● What you will do:
Every line of the data must be copied exactly.

Data block section start

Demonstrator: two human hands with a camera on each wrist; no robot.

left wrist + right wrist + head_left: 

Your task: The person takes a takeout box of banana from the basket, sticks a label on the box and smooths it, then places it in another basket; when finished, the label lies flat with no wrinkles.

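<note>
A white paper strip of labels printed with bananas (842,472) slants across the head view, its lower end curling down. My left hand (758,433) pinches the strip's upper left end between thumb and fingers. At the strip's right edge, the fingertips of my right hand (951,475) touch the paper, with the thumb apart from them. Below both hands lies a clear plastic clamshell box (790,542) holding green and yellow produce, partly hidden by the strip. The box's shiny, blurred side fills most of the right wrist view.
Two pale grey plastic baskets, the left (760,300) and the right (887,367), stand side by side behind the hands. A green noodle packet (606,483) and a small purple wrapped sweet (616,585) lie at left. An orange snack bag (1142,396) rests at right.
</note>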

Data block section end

● Output for this exercise:
Demonstrator: two human hands with a camera on each wrist; no robot.

left wrist + right wrist + head_left: 

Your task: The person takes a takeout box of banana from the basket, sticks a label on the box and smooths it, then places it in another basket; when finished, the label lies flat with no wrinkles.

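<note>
A white paper strip of labels printed with bananas (842,472) slants across the head view, its lower end curling down. My left hand (758,433) pinches the strip's upper left end between thumb and fingers. At the strip's right edge, the fingertips of my right hand (951,475) touch the paper, with the thumb apart from them. Below both hands lies a clear plastic clamshell box (790,542) holding green and yellow produce, partly hidden by the strip. The box's shiny, blurred side fills most of the right wrist view.
Two pale grey plastic baskets, the left (760,300) and the right (887,367), stand side by side behind the hands. A green noodle packet (606,483) and a small purple wrapped sweet (616,585) lie at left. An orange snack bag (1142,396) rests at right.
</note>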

What came before makes up the full response.